Project duration: November 2022-October 2023
Wildfires are increasing all over the world due to warmer and drier conditions as direct consequences of climate change. In July and August 2021, a series of more than two hundred wildfires burnt 1,700 square kilometres of forest in Turkey’s Mediterranean Region in the worst-ever wildfire season in the country’s history. Exactly one year later, in 2022, the region caught fire again. The situation of wildlife in the region became an urgent issue for sustaining the wildlife through restoration measures.
This project will investigate the current situation of wildlife in the Marmaris region after the mega fires in July 2021 and 2022. The sweetgum forests of the Marmaris-Bördübet Wildlife Development Area (YHGS) are home to stable wildlife populations such as the Brown Bear (Ursus arctos), Caracal (Caracal caracal), and Otter (Lutra lutra); and have the potential to provide an alternative habitat to the Wild Cat (Felis sylvestris) population which lost their main one also because of the fires. Once the initial assessment is completed, an Ecological Restoration Process taking into consideration the post-fire vegetation, wildlife and ecosystem functions in an integrated way will be drafted, which will serve as an official cooperation protocol including relevant decision-making public institutions and organizations.
- Ecological Restoration Design Guide
To address the problem from ecological principles, our project will initiate an Ecological Restoration Process that will positively contribute to the Secondary Succession Development Phases of the Bördübet Wildlife Development Area. This process, which will include the steps of post-fire restoration, regeneration, afforestation, wildlife and ecosystem functions in an integrated way, should be as slow, patient and moderate as possible. A guide document that will focus on the implementation and monitoring of a 5-year natural restoration process in the first place.

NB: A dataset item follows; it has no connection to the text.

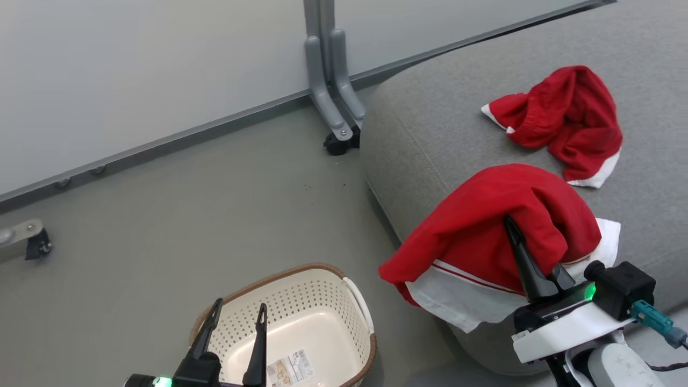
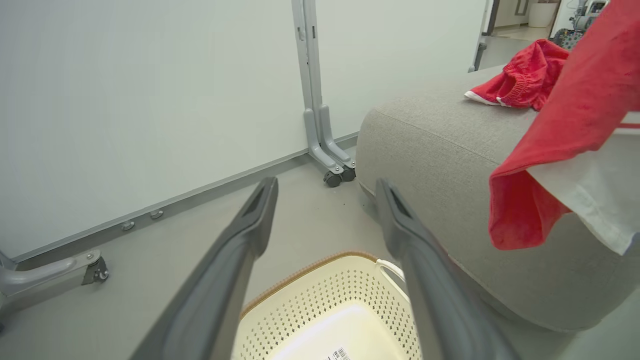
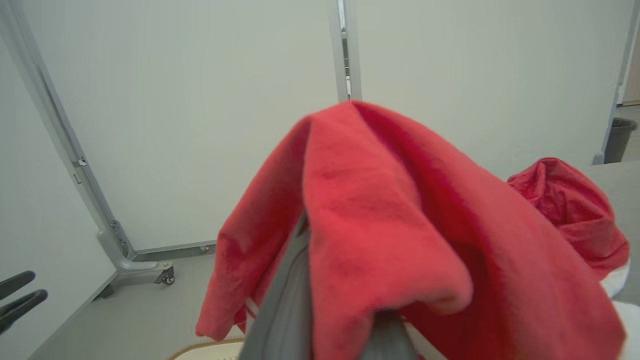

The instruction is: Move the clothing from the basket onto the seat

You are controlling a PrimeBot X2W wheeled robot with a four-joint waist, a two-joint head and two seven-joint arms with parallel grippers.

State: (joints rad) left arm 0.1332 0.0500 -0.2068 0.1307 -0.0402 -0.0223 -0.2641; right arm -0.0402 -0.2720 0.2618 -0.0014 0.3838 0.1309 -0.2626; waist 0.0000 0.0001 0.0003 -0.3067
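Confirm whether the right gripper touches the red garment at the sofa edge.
Touching. Head view: right gripper fingers run under the red garment; right wrist view shows it draped over them.

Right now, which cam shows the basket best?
Head view: the basket shows rim, handle, label and bare inside. Left wrist view has its far wall and rim; right wrist view, a rim sliver below the red garment.

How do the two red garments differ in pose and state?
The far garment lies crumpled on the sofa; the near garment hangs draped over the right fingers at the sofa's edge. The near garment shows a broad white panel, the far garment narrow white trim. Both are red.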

- Ecological Restoration Implementation Cooperation Protocol
A 5-year cooperation protocol with the General Directorate of Nature Conservation and National Parks, which is the institution directly responsible for the management of the study area, in order to implement the ecological restoration process in the field.

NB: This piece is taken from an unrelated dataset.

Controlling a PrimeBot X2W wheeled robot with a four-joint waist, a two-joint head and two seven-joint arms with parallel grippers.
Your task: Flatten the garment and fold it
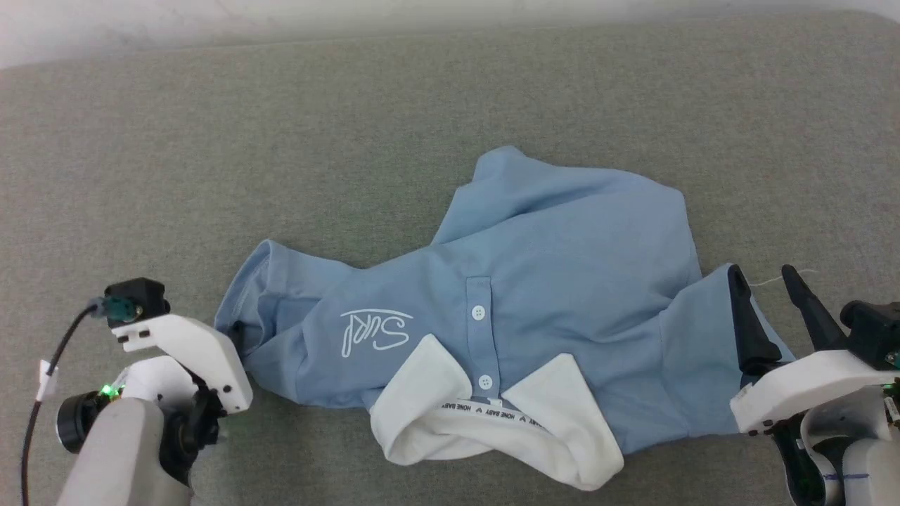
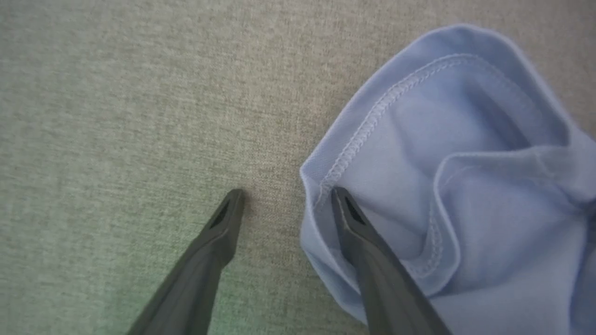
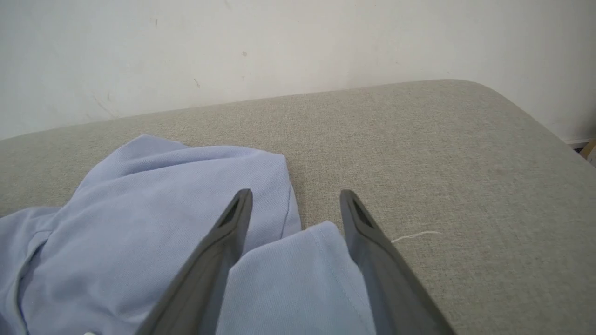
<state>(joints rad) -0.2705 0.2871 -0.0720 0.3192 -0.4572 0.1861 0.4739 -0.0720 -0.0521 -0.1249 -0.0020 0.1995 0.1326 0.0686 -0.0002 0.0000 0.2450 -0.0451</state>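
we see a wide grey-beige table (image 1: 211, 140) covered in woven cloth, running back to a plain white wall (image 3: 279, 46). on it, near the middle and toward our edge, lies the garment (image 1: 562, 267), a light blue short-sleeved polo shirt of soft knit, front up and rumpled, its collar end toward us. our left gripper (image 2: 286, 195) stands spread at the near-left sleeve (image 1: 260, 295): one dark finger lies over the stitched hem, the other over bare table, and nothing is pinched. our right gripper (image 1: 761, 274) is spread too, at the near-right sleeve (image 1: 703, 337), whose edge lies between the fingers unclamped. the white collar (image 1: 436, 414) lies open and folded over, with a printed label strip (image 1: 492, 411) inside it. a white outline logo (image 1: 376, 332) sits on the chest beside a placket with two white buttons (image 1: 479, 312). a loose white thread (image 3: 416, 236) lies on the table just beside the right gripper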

- Mega Fires and Ecological Restoration Workshop
At the end of the project, we will organize a workshop with approximately 50 different stakeholders in the study area to discuss progress on target species and ecological restoration designs, and to establish cooperative relationships.

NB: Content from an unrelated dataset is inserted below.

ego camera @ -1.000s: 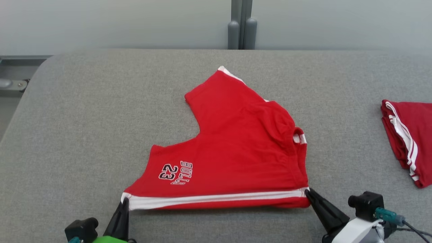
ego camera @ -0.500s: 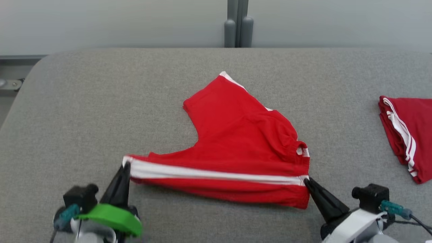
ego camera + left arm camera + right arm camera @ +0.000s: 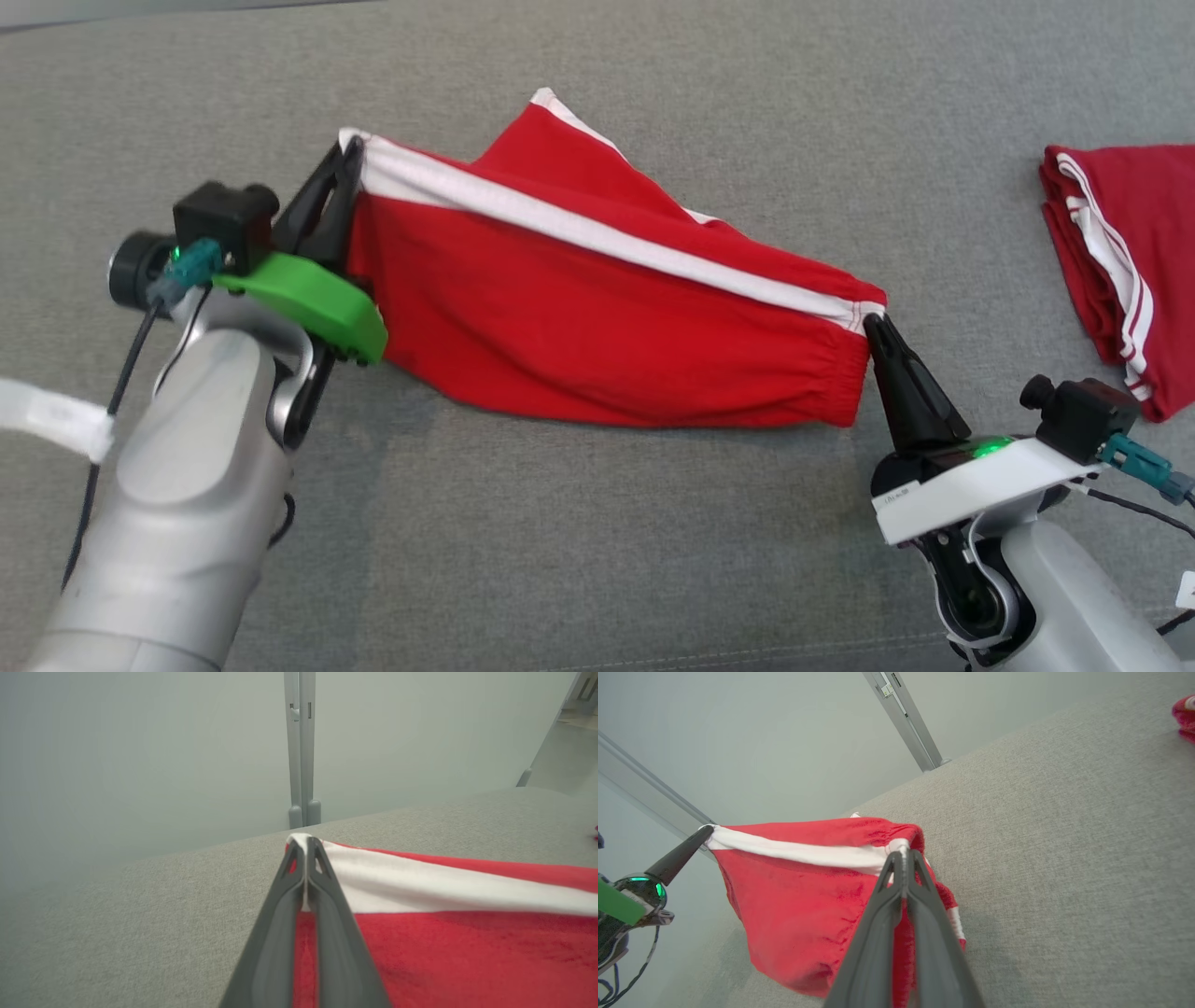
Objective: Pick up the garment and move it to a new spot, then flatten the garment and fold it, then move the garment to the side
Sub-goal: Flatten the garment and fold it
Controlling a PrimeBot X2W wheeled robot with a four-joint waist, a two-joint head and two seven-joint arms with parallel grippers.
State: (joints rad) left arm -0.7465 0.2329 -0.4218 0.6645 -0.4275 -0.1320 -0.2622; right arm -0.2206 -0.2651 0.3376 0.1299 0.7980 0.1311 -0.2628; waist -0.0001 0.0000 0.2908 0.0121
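Two claws held the red garment [image 3: 579,317] taut by its white stripe [image 3: 597,238]; left gripper [image 3: 349,159] clamped its left end, right gripper [image 3: 872,323] its right; folded clothes [image 3: 1134,252] lay right of it.

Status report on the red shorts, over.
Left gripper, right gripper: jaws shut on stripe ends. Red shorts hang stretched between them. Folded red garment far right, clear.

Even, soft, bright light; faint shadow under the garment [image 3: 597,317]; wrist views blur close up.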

With the ecological restoration principles, a wildlife protection and development area will be established with support from governmental institutions.
About the organization
Established in Ankara, Natura carries out activities to protect sweetgum forests by way of creating a corridor between the sweetgum forests, assembling the fragmented forests and reversing the destruction process of these forests. The sweetgum forests are found only in Southwest Anatolia and are on the verge of extinction due to fragmentation.